A Comissão Nacional de Trabalhadores, reunida em Lisboa, hoje dia 25/02/2016,
com o Conselho de Administração, na presença do seu Presidente, Dr. Eduardo
Stock da Cunha, foi informada do seguinte:
No seguimento do plano de reestruturação imposto pela União Europeia e que já se
encontra em curso, o Banco terá que reduzir em 2016, cerca de 1000 postos de
trabalho, sendo suposto que 500 sejam através do recurso a um despedimento
coletivo.
A CNT brevemente irá ser informada dos critérios a serem utilizados, bem como
das estruturas que poderão vir a encerrar.

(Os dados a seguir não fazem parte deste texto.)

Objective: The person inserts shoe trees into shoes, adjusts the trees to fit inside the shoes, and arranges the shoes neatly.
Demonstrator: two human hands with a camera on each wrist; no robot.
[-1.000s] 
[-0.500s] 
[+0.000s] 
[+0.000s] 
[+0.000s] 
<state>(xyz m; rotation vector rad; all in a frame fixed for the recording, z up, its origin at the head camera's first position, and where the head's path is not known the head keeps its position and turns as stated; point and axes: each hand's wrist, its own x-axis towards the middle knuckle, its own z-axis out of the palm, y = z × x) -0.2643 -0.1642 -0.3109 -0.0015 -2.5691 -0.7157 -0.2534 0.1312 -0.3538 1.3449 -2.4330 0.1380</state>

Informámos que não aceitamos nem pactuamos, de forma alguma, com
despedimentos coletivos no nosso banco.
Os trabalhadores do Novo Banco são profissionais sérios e honestos, não tendo
quaisquer responsabilidades sobre o que se passou com o BES, em agosto de
2014.
Vamos lutar até ao limite das nossas forças pela manutenção de todos os postos de
trabalho e pela manutenção dos direitos adquiridos.
Solicitamos a todos os trabalhadores que não assinem qualquer documento, sem
previamente consultarem a CNT ou o seu Sindicato.
A Comissão Nacional de Trabalhadores, pensando no futuro dos nossos
trabalhadores e seus familiares, entende que a nacionalização do Novo Banco seria
a decisão mais justa e correta, o que aliás já defendemos, nas reuniões que
tivemos em dezembro passado com o Ministério das Finanças e com os Grupos
Parlamentares.
Vamos novamente solicitar audiências ao Primeiro-Ministro, Ministro das Finanças,
Ministro do Trabalho, Governador do Banco de Portugal e Grupos Parlamentares a
manifestar o nosso absoluto repúdio com esta tentativa de despedimento coletivo.
Não faz sentido, qualquer plano de reestruturação, sem uma definição clara
do que se pretende para o Novo Banco. Vamos lutar por outra forma de
solução e pela suspensão desta medida.